Pengrowth Saddledome, Calgary, Canada, 1983

Architect: Graham McCourt Architects
Engineer: Jan Bobrowski and Partners
Credits: ViewCalgary

The stadium was built to host the 1998 Winter Olympics. The building form is a 67.7 m radius sphere, intersected by a hyperbolic parabaloid generating the roofline and a plane to delineate the base. The central point of the roof is located 14 m below the higher point of the edge ring and 6 m above the lower point of the edge ring. The edge ring is constituted of 16 precast prestressed concrete elements with dimensions l.5 m x 4.3 m x 27.4 m.

The Saddledome is divided into 5 independent parts: two grandstands having 3 tiers each, 2 grandstands having 2 tiers each and a roof constrained at 2 ends by 4 stability A-frames anchored into rock. The entire structure is of precast prestressed concrete construction.

The sphere is divided into 32 equal parts by radial columns that support the edge ring. The edge ring was precast in 16 massive sections which were joined together with cast-in-place joints and post-tensioning. A 6 m x 6 m grid network of sagging and hogging cables support 391 lightweight precast concrete 50 mm thickness roof panels, which were concreted together to form a thin-shell roof.
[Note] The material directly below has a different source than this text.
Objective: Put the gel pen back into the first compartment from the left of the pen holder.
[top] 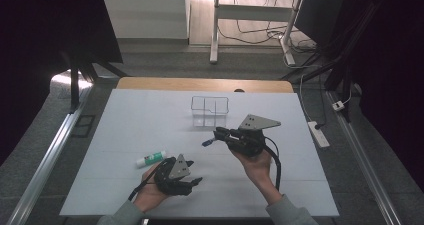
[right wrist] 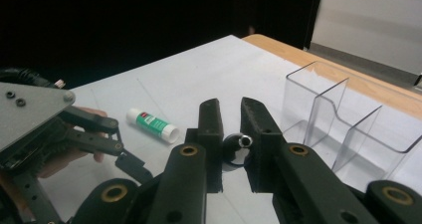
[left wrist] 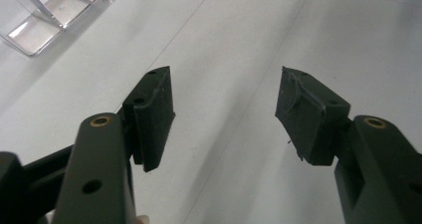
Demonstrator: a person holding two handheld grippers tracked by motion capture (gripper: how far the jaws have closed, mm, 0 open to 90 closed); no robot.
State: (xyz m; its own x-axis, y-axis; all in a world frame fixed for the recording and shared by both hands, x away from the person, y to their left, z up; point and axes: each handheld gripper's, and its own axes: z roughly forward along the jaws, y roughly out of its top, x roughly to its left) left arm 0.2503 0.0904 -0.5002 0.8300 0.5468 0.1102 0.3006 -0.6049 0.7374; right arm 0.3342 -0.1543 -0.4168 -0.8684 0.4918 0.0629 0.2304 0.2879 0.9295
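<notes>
At the left of the table (top: 125, 135), a glue stick (top: 150, 158) with a white body and green cap is lying on its side, just beside the left gripper (top: 196, 181) and not touched by it. The person is holding that gripper low over the white surface with its jaws spread wide and nothing between them; in the left gripper view the black pads (left wrist: 152, 117) are standing well apart over bare table. So the glue stick appears to be waiting for its turn, a step not yet done.

Moving rightward, the right gripper (top: 216, 133) is hovering near the middle of the table, pointing left, with its jaws clenched on a pen (top: 208, 142) whose blue end is poking out beyond the tips in the high view. In the right gripper view the pen (right wrist: 237, 149) is showing end-on as a dark round barrel pinched between the two jaws. It is lifted off the table and has not reached any compartment.

Just beyond the right gripper, toward the far edge, a clear plastic organiser (top: 210, 111) is standing upright. A partition is dividing it into compartments, and its front wall is stepping down lower than its back. As far as the transparent walls allow, every compartment is looking empty.

Judged from this, the work is likely at an early stage: the pen is grasped and near the organiser, but still needs to be carried over and dropped in, and the glue stick is remaining to be picked up after that.
</notes>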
The roof can freely move on multidirectional bearings (transfer vertical loads only) on top of the exterior columns. The grandstand structures (concourses and seating inside the stadium) are all precast and consist of interior framing, bleacher support raker beams, double tee floor slabs and bleacher slabs. Framing members were welded and post-tensioned together to resist lateral loads.